**What is being asked:**
Copy verbatim the material from its first line to the line that holds "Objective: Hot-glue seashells", including that line.

**Data below:**
#####

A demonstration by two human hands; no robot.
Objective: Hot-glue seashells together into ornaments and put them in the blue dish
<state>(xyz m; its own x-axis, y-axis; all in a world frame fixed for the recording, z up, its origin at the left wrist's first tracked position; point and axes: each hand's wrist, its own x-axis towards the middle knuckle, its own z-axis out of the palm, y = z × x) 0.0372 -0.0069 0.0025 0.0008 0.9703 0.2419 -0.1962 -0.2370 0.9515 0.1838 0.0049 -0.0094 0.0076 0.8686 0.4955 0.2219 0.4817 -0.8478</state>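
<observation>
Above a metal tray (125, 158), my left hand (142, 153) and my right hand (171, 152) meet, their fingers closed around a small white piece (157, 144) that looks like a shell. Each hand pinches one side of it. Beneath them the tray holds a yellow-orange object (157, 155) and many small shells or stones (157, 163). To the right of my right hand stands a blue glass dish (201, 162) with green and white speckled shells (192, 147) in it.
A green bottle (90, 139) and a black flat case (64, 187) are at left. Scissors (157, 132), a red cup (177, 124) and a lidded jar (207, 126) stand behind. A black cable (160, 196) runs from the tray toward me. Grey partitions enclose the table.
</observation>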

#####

**Answer box:**
A demonstration by two human hands; no robot.
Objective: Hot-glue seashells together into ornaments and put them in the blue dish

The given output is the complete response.